## Requirement
Each line of the data below containing "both" needs to be listed.

## Data
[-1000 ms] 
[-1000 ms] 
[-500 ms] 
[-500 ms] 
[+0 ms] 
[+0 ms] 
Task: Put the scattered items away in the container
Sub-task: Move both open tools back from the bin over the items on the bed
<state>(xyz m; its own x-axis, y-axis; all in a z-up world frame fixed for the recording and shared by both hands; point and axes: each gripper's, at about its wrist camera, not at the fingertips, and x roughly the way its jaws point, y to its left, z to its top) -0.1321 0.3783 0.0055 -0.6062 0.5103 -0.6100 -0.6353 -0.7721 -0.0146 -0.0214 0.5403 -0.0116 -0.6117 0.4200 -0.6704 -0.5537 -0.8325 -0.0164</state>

## Output of the task
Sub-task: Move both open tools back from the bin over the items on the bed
<state>(xyz m; its own x-axis, y-axis; all in a z-up world frame fixed for the recording and shared by both hands; point and axes: each gripper's, at about its wrist camera, not at the fingertips, and x roughly the way its jaws point, y to its left, z to its top) -0.1321 0.3783 0.0055 -0.6062 0.5103 -0.6100 -0.6353 -0.7721 -0.0146 -0.0214 0.5403 -0.0116 -0.6117 0.4200 -0.6704 -0.5537 -0.8325 -0.0164</state>

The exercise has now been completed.